Wholesale sales grew 9.8 percent to $1.42 billion, including increases in EMEA of 11.5 percent, APAC of 15.3 percent, and AMER of 5.9 percent. Wholesale volume increased 9.9 percent and average selling price was flat.
DTC sales grew 17.3 percent to $829.8 million for the quarter, including increases in APAC of 16.5 percent, AMER of 10.5 percent, and EMEA of 62.4 percent. Direct-to-Consumer volume increased 15.5 percent and average selling price increased 1.6 percent.
Gross margin was 52.5 percent of net sales, an increase of 360 basis points, said to be primarily due to lower costs per unit, driven by lower freight costs and higher average selling prices.
Operating expenses increased $127.8 million, or 16.9 percent, and as a percentage of sales increased 150 basis points to 39.2 percent. Selling expenses increased $27.9 million, or 21.7 percent, and as a percentage of sales increased 50 basis points to 7.0 percent. The increase was due to higher demand creation expenditures. General and administrative expenses increased $99.9 million, or 15.9 percent, and as a percentage of sales increased 100 basis points to 32.3 percent.

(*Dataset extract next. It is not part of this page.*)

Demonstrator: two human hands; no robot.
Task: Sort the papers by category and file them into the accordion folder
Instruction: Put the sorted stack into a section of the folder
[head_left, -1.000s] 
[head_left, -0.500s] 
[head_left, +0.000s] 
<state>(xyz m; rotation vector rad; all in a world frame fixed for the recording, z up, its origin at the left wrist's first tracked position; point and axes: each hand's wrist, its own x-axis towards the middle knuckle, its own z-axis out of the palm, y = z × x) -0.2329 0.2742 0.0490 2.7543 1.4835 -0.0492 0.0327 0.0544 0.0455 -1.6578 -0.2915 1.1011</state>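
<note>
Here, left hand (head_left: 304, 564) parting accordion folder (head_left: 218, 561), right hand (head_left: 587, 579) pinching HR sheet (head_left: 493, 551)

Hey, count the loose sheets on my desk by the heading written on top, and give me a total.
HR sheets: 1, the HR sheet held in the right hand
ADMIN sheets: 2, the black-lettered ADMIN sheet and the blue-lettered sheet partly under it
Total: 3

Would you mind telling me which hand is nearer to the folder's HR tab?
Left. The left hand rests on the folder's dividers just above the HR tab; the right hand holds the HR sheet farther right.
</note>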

Increased expenses were primarily driven by increased labor and facility costs, including rent and depreciation.
Earnings from operations increased $75.2 million, or 33.6 percent, to $298.8 million, resulting in an operating margin of 13.3 percent.
Net earnings were $206.6 million, or $1.33 per diluted share, compared with prior year net earnings of $160.4 million and diluted earnings per share of $1.02.
In the first quarter, the Company’s effective income tax rate was 19.0 percent.
“Skechers continues to reach new milestones in expanding our global footprint. Achieving another sales record and exceptional earnings is a testament to the strength of our brand and our ability to meet consumers’ needs,” stated John Vandemore, CFO, Skechers USA. “We remain committed to our growth strategy, further expanding our global reach and helping shoppers around the world enjoy the comfort and value of our Skechers products, and we have continued confidence in our goal of achieving $10 billion in sales by 2026.”
Balance Sheet
Cash, cash equivalents and investments totaled $1.25 billion, a decrease of $134.0 million, or 9.7 percent from December 31, 2023, due to working capital changes as well as $60.0 million of share repurchases and capital expenditures of $57.1 million. Decreases were partially offset by increased earnings.
Inventory was $1.36 billion, a decrease of $164.8 million or 10.8 percent from December 31, 2023.
Share Repurchase
During the first quarter, the Company repurchased 1.0 million shares of its Class A common stock at a cost of $60.0 million. As of March 31, 2024, $205.7 million remained available under the Company’s share repurchase program.
Outlook
For the second quarter of 2024, the company believes it will achieve sales between $2.175 and $2.225 billion and diluted earnings per share of between 85 cents and 90 cents. Further, the company said it believes that for the fiscal year 2024, it will achieve sales between $8.725 and $8.875 billion and diluted earnings per share of between $3.95 and $4.10.